Uma população F₁ composta de 117 plantas derivada do cruzamento entre os acessos de maracujá-amarelo (Passiflora edulis f. flavicarpa Deg., 2n=18) i.é, IAPAR-06 (genitor masculino, suscetível à Xanthomonas campestres pv. passiflorae) e IAPAR-123 (genitor feminino resistente) foi usada para a construção de mapas de ligação de AFLP e identificação de locos de resistência. A população de mapeamento foi inoculada, e a área foliar média lesionada foi avaliada. A combinação das enzimas de restrição EcoRI/Msel (E/M) e Pstl/Msel (P/M) foram usadas em associação com um nucleotídeo seletivo no estádio de pré-amplificação, e três nucleotídeos na amplificação seletiva para a geração das marcas de AFLP. Locos que se ajustaram à segregação 1: 1 foram analisados de acordo com a estratégia "duplo pseudocruzamento-teste". A análise de QRLs foi realizada por regressão linear múltipla e pelo método de mapeamento por intervalo composto. O mapa de ligação do acesso IAPAR-06 foi construído usando 115 marcadores, dos quais 112 foram alocados em 9 grupos de ligação (GL) cobrindo 790,2 cM. O comprimento dos grupos variou de 11,9 a 208,0 cM, e 35,7 % dos marcadores foram posicionados no mapa como acessórios. O mapa de ligação do acesso IAPAR-123 foi construído usando 140 marcadores, dos quais 138 foram alocados em 9 grupos de ligação cobrindo 473,2 cM. O comprimento dos grupos variou de 8,4 a 124,7 cM, e 61,6 % dos marcadores foram posicionados no mapa como acessórios. Em ambos os mapas, a distribuição dos marcadores AFLP não foi aleatória, pois houve a formação de "clusters". A análise de regressão linear múltipla revelou que dois marcadores apresentaram associações com QRLs. As marcas PM023558 (GL 2) e EM2378 (GI 9) explicaram 17,4 % e 3,9 % da variação fenotípica para área média de lesão, respectivamente. Ambos foram incluídos no mapa do acesso IAPAR-123 como marcadores acessórios.
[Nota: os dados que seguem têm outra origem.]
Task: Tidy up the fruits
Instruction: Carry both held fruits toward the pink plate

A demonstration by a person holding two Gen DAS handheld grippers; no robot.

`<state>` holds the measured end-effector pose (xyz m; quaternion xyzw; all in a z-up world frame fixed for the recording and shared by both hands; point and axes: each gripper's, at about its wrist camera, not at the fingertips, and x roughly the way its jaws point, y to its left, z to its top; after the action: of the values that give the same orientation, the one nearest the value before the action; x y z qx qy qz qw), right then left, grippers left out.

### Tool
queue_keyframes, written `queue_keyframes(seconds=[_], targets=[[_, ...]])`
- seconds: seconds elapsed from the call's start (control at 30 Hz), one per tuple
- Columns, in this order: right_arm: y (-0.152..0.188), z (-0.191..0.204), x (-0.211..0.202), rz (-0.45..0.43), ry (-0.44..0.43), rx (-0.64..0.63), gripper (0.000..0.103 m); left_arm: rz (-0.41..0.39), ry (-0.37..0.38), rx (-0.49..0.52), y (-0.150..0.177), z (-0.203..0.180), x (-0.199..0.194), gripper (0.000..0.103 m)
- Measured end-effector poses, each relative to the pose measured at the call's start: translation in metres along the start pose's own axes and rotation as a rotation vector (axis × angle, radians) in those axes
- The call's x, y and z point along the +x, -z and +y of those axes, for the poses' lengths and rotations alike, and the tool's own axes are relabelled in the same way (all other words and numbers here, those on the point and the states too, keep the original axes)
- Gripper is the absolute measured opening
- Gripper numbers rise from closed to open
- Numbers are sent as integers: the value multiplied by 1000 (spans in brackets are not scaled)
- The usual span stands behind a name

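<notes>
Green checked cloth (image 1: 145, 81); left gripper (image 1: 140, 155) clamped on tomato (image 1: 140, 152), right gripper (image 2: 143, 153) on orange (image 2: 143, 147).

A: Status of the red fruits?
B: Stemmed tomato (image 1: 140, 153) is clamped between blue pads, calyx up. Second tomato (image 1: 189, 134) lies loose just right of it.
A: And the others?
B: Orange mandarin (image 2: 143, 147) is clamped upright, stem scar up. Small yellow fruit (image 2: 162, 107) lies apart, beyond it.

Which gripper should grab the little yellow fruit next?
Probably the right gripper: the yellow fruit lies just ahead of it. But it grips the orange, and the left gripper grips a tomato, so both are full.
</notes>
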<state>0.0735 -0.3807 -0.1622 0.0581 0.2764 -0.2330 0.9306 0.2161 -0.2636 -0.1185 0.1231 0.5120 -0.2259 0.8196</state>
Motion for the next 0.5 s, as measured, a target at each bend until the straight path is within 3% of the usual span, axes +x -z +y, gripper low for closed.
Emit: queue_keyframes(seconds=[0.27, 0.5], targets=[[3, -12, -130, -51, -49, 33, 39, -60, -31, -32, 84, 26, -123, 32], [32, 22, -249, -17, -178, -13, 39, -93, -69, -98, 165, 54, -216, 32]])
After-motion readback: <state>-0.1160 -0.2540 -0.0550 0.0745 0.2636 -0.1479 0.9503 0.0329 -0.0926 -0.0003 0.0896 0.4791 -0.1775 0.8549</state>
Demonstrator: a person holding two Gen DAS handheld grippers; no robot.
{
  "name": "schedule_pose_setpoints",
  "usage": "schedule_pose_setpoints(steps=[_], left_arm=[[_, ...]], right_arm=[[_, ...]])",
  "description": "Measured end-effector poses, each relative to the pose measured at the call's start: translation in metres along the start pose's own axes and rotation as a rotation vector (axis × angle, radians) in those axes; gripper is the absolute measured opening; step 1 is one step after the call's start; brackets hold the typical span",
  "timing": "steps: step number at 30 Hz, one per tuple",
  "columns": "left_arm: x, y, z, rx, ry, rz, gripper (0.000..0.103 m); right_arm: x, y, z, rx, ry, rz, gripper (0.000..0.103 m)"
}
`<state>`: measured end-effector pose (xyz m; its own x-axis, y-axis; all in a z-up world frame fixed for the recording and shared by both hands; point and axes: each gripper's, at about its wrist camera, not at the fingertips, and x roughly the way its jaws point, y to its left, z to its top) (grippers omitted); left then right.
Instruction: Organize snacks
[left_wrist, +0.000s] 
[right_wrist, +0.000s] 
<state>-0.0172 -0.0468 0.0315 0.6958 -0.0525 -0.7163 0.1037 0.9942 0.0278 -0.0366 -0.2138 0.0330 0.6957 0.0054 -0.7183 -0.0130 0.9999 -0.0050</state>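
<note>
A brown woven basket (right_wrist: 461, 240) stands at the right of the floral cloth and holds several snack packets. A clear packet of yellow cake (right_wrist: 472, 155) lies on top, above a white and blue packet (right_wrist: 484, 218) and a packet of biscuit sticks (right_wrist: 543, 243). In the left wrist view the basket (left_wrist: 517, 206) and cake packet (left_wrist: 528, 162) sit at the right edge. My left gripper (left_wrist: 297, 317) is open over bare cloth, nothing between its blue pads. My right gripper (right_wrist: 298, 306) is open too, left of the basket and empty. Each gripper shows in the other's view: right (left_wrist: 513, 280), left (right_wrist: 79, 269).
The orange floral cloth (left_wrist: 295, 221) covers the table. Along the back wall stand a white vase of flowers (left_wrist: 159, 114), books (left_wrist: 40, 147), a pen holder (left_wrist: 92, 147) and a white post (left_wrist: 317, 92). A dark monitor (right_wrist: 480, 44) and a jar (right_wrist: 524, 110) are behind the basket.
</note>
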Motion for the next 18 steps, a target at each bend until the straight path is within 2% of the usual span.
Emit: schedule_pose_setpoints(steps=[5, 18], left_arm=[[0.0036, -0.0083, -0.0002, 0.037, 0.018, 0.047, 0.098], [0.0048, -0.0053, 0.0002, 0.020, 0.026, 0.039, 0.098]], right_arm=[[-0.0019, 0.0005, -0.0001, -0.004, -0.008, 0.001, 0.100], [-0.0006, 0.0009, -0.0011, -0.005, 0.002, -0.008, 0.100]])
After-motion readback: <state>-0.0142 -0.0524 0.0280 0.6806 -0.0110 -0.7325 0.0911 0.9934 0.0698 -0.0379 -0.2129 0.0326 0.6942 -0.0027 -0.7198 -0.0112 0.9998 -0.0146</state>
O mapeamento por intervalo composto identificou um QRL entre os marcadores do GL 2 (mapa IAPAR-123), EM161461 e EM01156 explicando 15,8 % da variação fenotípica, o qual corresponde ao QRL identificado pelo marcador PM023558 pela análise de regressão múltipla.

A F₁ population composed of 117 plants derived from a cross between two yellow of passion fruit clones (Passiflora edulis f. flavicarpa Deg., 2n=18) i.e., IAPAR-06 (male parent, susceptible to Xanthomonas campestres pv. passiflorae) and IAPAR-123 (female and resistant parent) was used for the construction of AFLP-based genetic linkage maps and for the identification of resistance loci. The mapping population was inoculated, and the mean diseased leaf area was evaluated. The combination of the restriction enzymes EcoRI/Msel (E/M) and Pstl/Msel (P/M) was used in association with one selective nucleotide in the pre-amplification stage and three nucleotides in the selective amplification for the AFLP markers generation. Loci that fitted to a 1:1 segregation were analyzed according to the two-way pseudo-testcross mapping strategy. The quantitative resistance loci (QRLs) analysis was performed by linear multiple regression and composite interval mapping. The IAPAR-06 linkage map was constructed using 115 markers, of which 112 were located on 9 linkage groups (LG) covering 790.2 cM. The length of the groups ranged from 11.9 to 208.0 cM, and 35. 7 % of the markers were positioned on the map as accessories. The linkage map of the clone IAPAR-123 was constructed using 140 markers, of which 138 were located on 9 linkage groups covering 473.2 cM. The length of the groups ranged from 8.4 to 124.7 cM, and 61.6 % of the markers were positioned on the map as accessories. ln both maps, the distribution of the AFLP markers was not at random as the formation of clusters occurred. The multiple linear regression analysis revealed that two markers did show associations with QRLs. The markers PM023558 (LG 2) and EM23478 (LG 9) explained 17.4 % and 3.9 % of phenotypic variation for the mean diseased leaf area, respectively. Both were included on the IAPAR-123 map as accessory markers. The composite interval mapping identified one QRL between the LG 2-markers EM161461 and EM01156 (IAPAR-123 map), explaining 15,8 % of phenotypic variation, which corresponds to the QRL identified by the marker PM023558 by the multiple linear regression analysis.